**What is required**
Word for word, copy the data that follows and skip its pictures.

**Dataset extract**
★ ★ ★
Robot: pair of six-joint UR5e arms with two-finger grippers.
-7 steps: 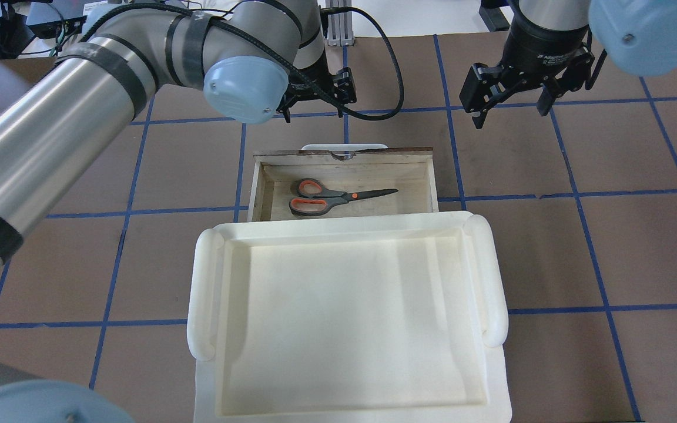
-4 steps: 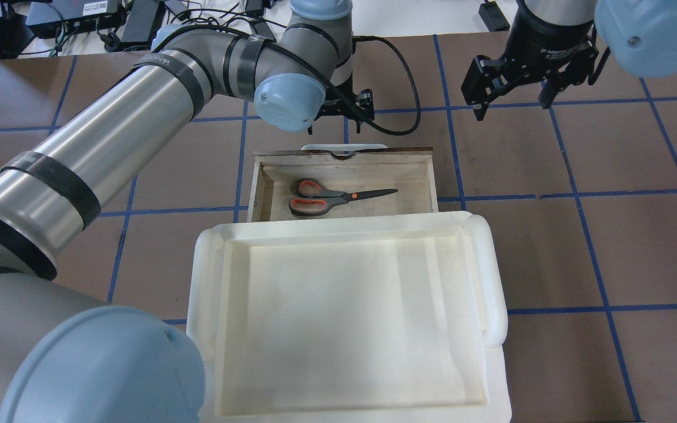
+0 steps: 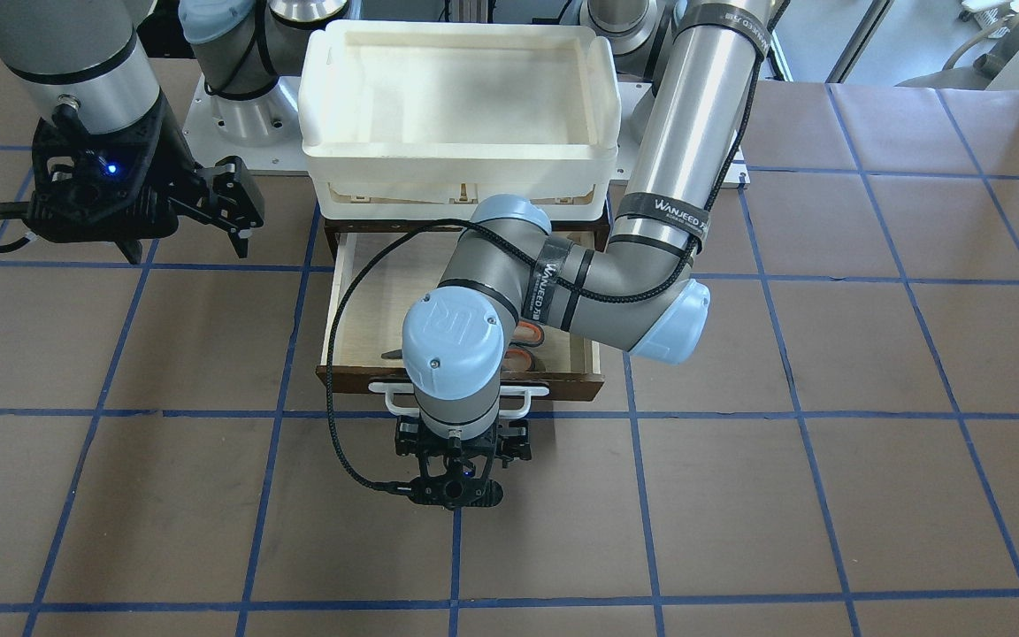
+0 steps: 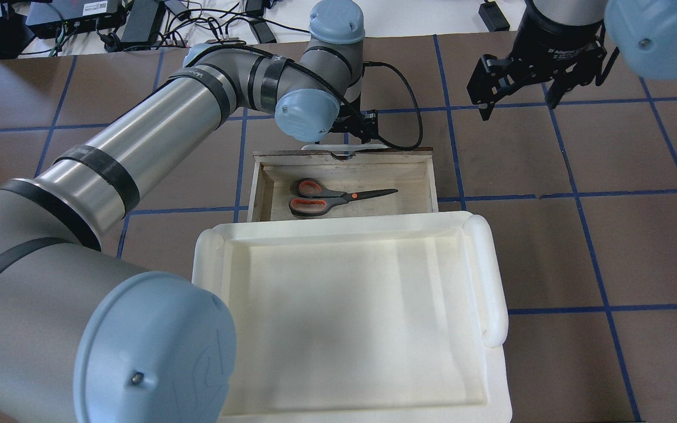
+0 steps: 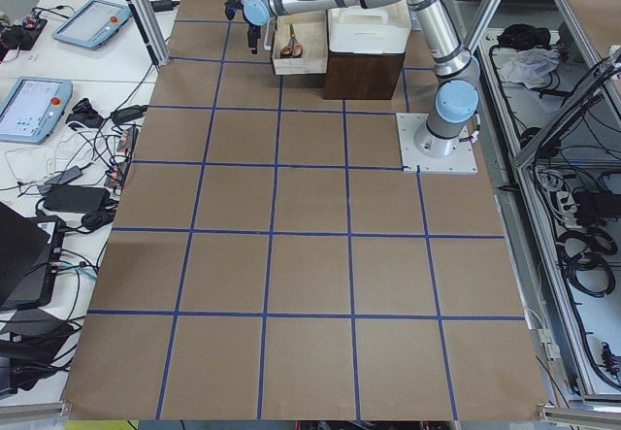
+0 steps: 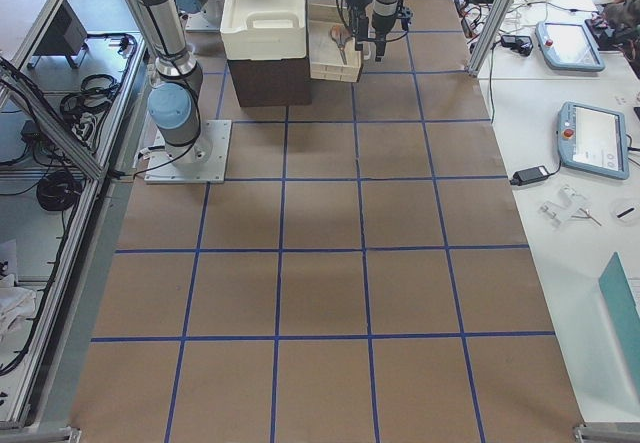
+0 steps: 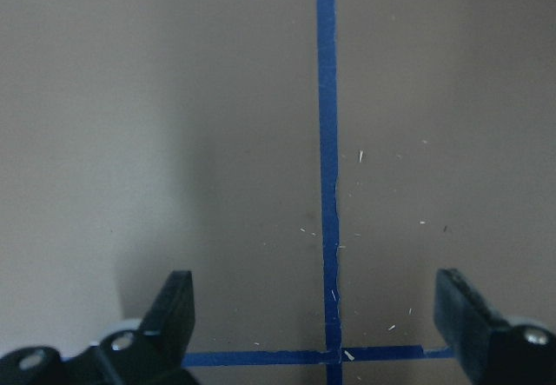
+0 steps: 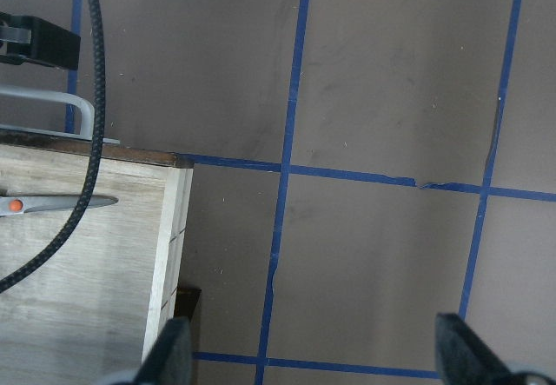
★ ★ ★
**Answer space**
Robot: pair of six-joint UR5e arms with two-finger grippers.
-7 steps: 
-4 steps: 
+0 steps: 
+0 steps: 
+0 steps: 
+0 steps: 
+0 steps: 
+0 steps: 

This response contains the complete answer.